Likeability is a highly attractive personality trait. But it can be a trap, too. I’ve heard the same story hundreds of times, expressed in different ways. “We had so much fun togther.” “She was so easy to talk to.” “Everybody liked him. They always wanted to be around him.” “She seemed so carefree and easy-going.” “She/he made me smile.” As is always the case, the initial attraction was powerful. Sometimes, overwhelming. That’s because likeability is an inherently appealing personality trait. But just being likeable doesn’t make a person a decent character.
Decency of Character
As I define in all of my books, character is that moral and ethical aspect of personality. Character reflects a person’s values and allegiance to those values. And one has to possess many traits besides likeability to be of sound character. They include (but are certainly not limited to):
- Caring capacity (i.e. empathy)
And when it comes to intimate relationships, some other traits really matter, too:
- Commitment capacity
Finding all the above traits in someone in our age of Character Disturbance is a real challenge. And the biggest single reason that I’ve found that relationships fail is because two people find all too much that they like in one another, without sufficiently considering the other character qualities necessary to forge a healthy and lasting partnership.
Repeating the Same Mistake
Some folks seem to have a particularly difficult time with intimate relationships. And many times, it’s because they make the same mistake. On the front end, they let likeability govern their choice. But after getting to know the rest of their partner’s character, they “fall out of like.” In fact, they might come to more than dislike their partner. They may even come to loathe them. That happens either when they recognize the rest of their charcter or discover their true character (if previously deviously hidden). Then, often they go looking for someone they can like again. And sadly, by contrast, even the most impaired characters can appear quite likeable, especially in the aftermath of a really toxic relationship.
Becoming a Better Judge
Three of my books and several articles on the blog offer advice on becoming a better judge of character. And perhaps nothing is as important to an intimate relationship as properly vetting a partner. But you have to know what to look for. Some things matter a lot. Some things don’t. Likeability is toward the bottom of the list. And, perhaps most importantly, you have to let the evidence speak for itself. These days, people will tell you anything to make you like them – to win you over. Sadly, many times, you simply can’t trust that. You have to really do your homework, lest you end up very sorry.
I’ll have much more to say on these matters in the coming weeks.
7 thoughts on “Likeability Does Not Necessarily Reflect Good Character”

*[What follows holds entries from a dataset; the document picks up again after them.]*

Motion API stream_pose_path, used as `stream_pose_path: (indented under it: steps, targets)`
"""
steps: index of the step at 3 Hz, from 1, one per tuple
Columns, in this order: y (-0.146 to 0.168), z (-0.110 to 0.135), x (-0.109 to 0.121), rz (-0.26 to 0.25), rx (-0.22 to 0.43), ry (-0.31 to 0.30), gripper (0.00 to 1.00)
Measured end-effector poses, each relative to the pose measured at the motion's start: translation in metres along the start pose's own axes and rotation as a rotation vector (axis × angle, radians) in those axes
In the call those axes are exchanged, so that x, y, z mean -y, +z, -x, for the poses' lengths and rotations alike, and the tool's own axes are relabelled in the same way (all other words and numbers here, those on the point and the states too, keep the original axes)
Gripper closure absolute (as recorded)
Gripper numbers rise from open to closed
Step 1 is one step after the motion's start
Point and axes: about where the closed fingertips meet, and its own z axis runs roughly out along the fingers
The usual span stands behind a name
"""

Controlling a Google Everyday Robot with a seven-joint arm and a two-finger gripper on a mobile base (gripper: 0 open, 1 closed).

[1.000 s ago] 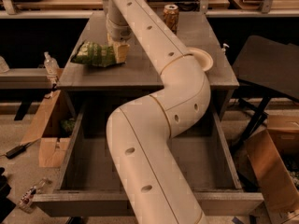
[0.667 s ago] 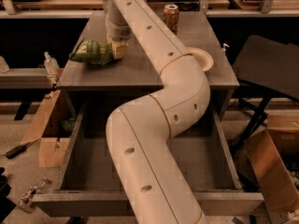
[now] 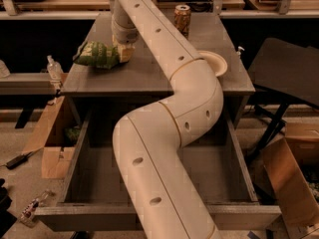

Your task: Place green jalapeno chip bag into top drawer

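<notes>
The green jalapeno chip bag (image 3: 97,55) is at the left side of the grey cabinet top (image 3: 149,76), its left end reaching the top's left edge. My gripper (image 3: 123,52) is at the bag's right end, pointing down, and is shut on it. My thick white arm (image 3: 169,128) runs from the lower middle up across the cabinet and hides much of it. The top drawer (image 3: 75,163) is pulled wide open below the cabinet top. What shows of its grey floor holds nothing; the arm covers its middle.
A tan drink can (image 3: 182,18) stands at the back of the cabinet top. A pale bowl (image 3: 215,63) sits at its right, partly behind my arm. Cardboard boxes stand on the floor left (image 3: 47,148) and right (image 3: 291,183). A dark chair (image 3: 284,68) is to the right.
The bag has shifted a little to the left and up with my gripper on its right end. The drawer has stayed open.
</notes>
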Motion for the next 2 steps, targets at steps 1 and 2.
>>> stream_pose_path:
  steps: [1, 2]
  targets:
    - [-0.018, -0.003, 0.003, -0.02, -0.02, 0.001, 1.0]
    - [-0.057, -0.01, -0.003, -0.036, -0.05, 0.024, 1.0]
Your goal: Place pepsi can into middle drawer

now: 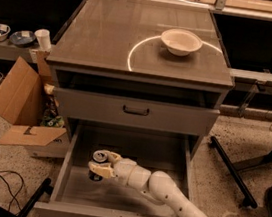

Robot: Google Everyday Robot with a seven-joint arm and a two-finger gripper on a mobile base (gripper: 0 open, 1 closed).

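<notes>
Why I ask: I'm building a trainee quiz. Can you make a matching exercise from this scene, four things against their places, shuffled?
Things:
1. pepsi can
2. white bowl
3. gripper
4. cardboard box

Places:
A. on the cabinet top
B. on the floor, left of the cabinet
C. reaching into the open middle drawer, closed around the can
D. held in the gripper, inside the middle drawer

Pairs: 1-D, 2-A, 3-C, 4-B.
</notes>
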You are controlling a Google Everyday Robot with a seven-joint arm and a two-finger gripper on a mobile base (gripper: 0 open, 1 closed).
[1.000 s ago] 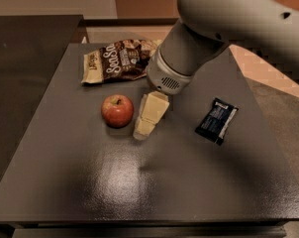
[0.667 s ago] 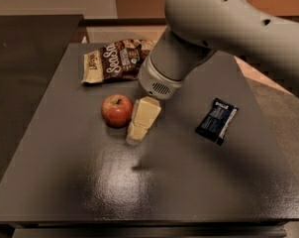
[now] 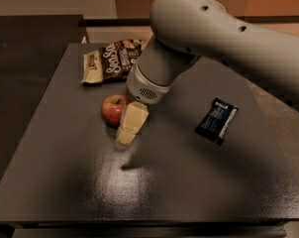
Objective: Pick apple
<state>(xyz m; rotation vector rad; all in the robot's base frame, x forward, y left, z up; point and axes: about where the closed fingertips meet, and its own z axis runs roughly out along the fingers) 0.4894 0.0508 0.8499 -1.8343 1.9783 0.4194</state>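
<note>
Camera view looking down on a dark glossy table (image 3: 154,197). Nearest of the things, a cream-coloured gripper (image 3: 129,127), angled down toward the tabletop left of centre, just beside the right flank of the apple (image 3: 112,109). Contact uncertain; spread or closed, cannot tell. Just behind and left of it, the apple: small, round, red, resting on the table, not lifted.

Judged step: closing in for the grasp. To do it well: centre on the widest part of the fruit, stay low, squeeze gently so as not to nudge a round thing into a roll, then lift straight up.

Off to the right, well apart, a small dark packet (image 3: 216,120), lying flat, seemingly sealed, contents hidden. Higher up, a bulky grey arm (image 3: 199,33) reaching in from the far right. Farthest, at the far left, a brown-and-white snack bag (image 3: 112,61), lying flat, apparently closed, contents unseen.
</note>
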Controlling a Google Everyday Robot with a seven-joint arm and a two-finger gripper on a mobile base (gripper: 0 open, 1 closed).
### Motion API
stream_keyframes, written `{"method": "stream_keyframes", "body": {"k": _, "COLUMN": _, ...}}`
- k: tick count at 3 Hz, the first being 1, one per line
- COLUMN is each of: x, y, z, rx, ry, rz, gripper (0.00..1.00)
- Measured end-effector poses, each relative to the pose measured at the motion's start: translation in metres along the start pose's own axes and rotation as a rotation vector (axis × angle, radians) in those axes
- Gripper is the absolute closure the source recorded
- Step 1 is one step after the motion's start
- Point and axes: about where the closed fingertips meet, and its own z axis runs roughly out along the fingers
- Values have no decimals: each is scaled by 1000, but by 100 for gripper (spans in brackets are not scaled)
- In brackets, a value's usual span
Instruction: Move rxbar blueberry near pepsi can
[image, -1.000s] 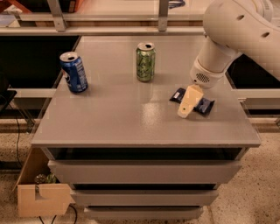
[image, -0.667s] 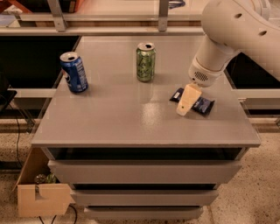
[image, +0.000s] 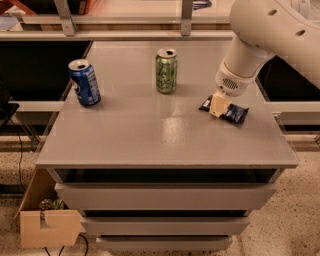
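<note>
A smooth, matte grey surface (image: 150, 135) with a faint sheen tops a cabinet of flat grey drawers (image: 165, 196). Toward its right edge lies the rxbar blueberry (image: 236, 114), a thin, flat bar in a dark navy wrapper that looks slightly crinkled and glossy. It rests flat and angled, with one end toward the middle of the surface and the other toward the right rim.

The pincer (image: 219, 106), a pale cream, blunt plastic piece, comes down on the middle of the bar from a rounded white arm (image: 260, 35) with a perforated collar. It covers the bar's centre, so only the two dark ends show. Whether it is apart, together or clamped on the bar cannot be told.

The pepsi can (image: 84, 83), a blue metal cylinder with white markings and an open silver top, stands upright near the left rim, well apart from the bar. A green can (image: 166, 70) of the same shape stands upright between them, toward the back. A brown cardboard box (image: 45, 227) sits on the speckled floor at lower left.
</note>
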Motion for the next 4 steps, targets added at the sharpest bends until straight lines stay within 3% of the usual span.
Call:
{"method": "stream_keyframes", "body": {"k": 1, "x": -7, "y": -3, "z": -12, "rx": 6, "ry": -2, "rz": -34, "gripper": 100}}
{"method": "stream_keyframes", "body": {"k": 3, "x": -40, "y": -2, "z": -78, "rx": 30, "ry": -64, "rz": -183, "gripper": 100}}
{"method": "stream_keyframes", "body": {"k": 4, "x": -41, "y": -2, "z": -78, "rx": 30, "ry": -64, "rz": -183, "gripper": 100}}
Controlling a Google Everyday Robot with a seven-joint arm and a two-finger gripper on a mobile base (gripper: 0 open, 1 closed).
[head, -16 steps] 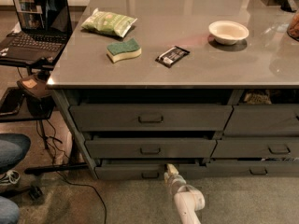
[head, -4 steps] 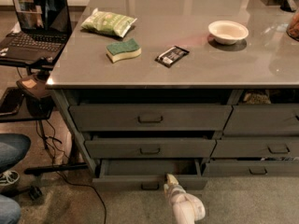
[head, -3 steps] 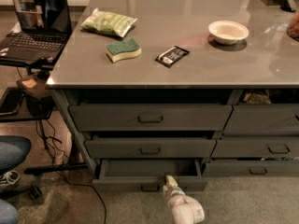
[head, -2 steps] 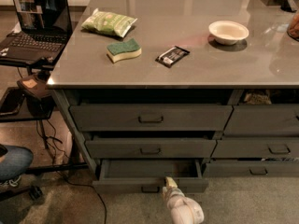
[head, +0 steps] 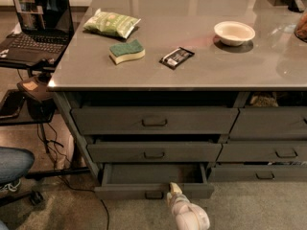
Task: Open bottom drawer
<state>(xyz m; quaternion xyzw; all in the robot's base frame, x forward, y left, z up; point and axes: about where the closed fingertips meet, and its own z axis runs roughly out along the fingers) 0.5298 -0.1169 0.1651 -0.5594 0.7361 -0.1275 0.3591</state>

Thank you. It’s your constant posts, with variations on your points that sometimes hit home for me. This is one. Everyone’s situation is so different, it’s hard for every post whether yours or others’s I follow to crack the facade of confusion in my particular situation. Likeability, yes, I saw that in her. Carefree and easygoing? Confident? Yes, yes , and yes, but the more I went into the relationship/friendship, the more red flags until I hit a breaking point, after which, a fallout, and an attempt to understand what happened. Luckily, for other reasons, I had already touched on one of your books, so I just went deeper into your work. It’s slow going convincing myself of it all but here I go. Thanks again.
When we were children we should have all learned that appearances are deceitful and that some of the wisest people are grumpy old men. But we’re living in an infant society.
Give yourself a huge pat on the back. You weren’t blinded by sensual desires or led astray by evil influences.
This is so true. Thank you do much for these blogs, they help me so much to keep in seeing all in the right perspective.
“But just being likeable doesn’t make a person a decent character.”
“These days, people will tell you anything to make you like them – to win you over.”
I have to always remember these things so that I do not make the same mistakes again of trusting people so easily.
It’s almost impossible to function when unable to trust other people. Yet, most people don’t deserve to be trusted. I’ts a no-win setup for decent people. Good people are screwed, the world over. Some more than others. I blame the perps of society, not the victims of said predatory persons.
Likeability is a trap. Just as charm is a deception device. It’s all bait. A ruse. A lure being used to hook a target. The only way to tell is to see what happens over time and who has time to start that process over again with so many people failing the test? Life is short. Seems people are screwed if they don’t luck out with some good character, high quality folks in their lives.
It’s like going car shopping. You can’t trust easily but yet you need a car. So what is a person to do? Car salesman are notorious for being predatory. What does a person do? Same goes for workplaces. Or doctors. Or even neighbors/ Especially applies to the dating scene. Lots of horrendous marriages start with a year or two of fake good until the wife-beater is assured his target is sufficiently trapped and beaten down so as to not be able to leave him.
Anyone have any guidelines or rules of thumb they use in any of these situations?